Having won back the rights to six of their albums, the
Cramps are back in the business of self-production with their April release
Fiends of Dope Island.
Fiends combines covers of the Wailers' "Hang Up" and Arthur Lyman's exotica "Taboo" with such classically Cramped originals as "Dr. Fucker M.D. (Musical Deviant)" and "Mojo Man From Mars." Over the past 30 years, Eric "Lux Interior" Purkhiser and Kirsty "Poison Ivy Rorschach" Wallace have survived a legion of producers, record labels, lawsuits, drummers and guitarists (including one who drove away after a gig with the band's equipment-filled van). Though they occasionally contest the psychobilly tag, their musical production belies such protests, capturing the unchecked sexuality and sophomoric humor of the genre in songs continually drawn from the vast underbelly of American popular culture -- B-movies, pulp novels, freak shows, rock & roll.

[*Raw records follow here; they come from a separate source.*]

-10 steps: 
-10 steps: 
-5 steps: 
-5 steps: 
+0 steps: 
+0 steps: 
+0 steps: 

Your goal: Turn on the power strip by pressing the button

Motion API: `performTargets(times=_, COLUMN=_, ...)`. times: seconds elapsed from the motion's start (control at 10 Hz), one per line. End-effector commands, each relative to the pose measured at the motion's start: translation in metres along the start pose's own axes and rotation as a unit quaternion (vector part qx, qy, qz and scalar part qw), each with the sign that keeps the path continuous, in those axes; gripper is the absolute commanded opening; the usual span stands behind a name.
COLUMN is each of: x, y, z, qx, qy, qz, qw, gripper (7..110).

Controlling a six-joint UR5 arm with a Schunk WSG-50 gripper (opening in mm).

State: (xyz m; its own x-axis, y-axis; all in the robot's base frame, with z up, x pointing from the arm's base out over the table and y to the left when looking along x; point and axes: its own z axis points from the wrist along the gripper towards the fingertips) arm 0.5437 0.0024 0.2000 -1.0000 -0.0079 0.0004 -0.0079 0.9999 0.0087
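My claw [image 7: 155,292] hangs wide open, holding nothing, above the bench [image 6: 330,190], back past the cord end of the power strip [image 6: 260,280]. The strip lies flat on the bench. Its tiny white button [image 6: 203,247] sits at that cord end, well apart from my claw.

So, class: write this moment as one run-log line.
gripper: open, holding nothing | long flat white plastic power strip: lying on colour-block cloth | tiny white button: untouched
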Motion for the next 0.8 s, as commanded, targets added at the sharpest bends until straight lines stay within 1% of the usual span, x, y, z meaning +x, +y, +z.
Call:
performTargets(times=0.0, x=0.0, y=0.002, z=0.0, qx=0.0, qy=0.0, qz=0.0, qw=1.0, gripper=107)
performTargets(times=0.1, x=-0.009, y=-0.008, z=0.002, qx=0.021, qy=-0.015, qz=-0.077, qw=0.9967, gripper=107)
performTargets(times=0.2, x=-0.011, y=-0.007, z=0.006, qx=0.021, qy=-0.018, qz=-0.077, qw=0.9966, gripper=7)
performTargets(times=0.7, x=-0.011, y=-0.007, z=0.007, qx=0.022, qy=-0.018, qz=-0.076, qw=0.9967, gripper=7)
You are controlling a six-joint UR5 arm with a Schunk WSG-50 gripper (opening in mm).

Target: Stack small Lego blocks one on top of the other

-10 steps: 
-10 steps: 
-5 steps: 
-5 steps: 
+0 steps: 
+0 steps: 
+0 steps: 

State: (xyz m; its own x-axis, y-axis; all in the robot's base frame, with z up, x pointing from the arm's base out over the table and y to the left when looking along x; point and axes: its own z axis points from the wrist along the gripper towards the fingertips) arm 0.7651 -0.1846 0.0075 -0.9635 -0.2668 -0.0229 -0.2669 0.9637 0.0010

Ignoring any signs of aging, Lux performs as frenetically as ever, gyrating around the stage often in little more than a G-string while Poison Ivy pounds, sneers and struts in five-inch stilettos as if yanked right out of a Doris Wishman film. It's been 27 years since the Cramps' first CBGB gig; in recent memory, they've made appearances on Beverly Hills 90210, SpongeBob SquarePants and Beavis and Butt-head. In other words, an evening with the Cramps should lure old and new fans alike. If you have access to the BBC's Shooting Live Artists series, a meticulously rendered remake of the Cramps' infamous 1978 show at the Napa State Mental Hospital airs on June 13 in all its gritty bootleg glory, re-enacted and then digitally dirtied up to simulate the original. It's a bit high concept, perhaps -- but for those who want the real junk, Pop's offers it up Saturday night.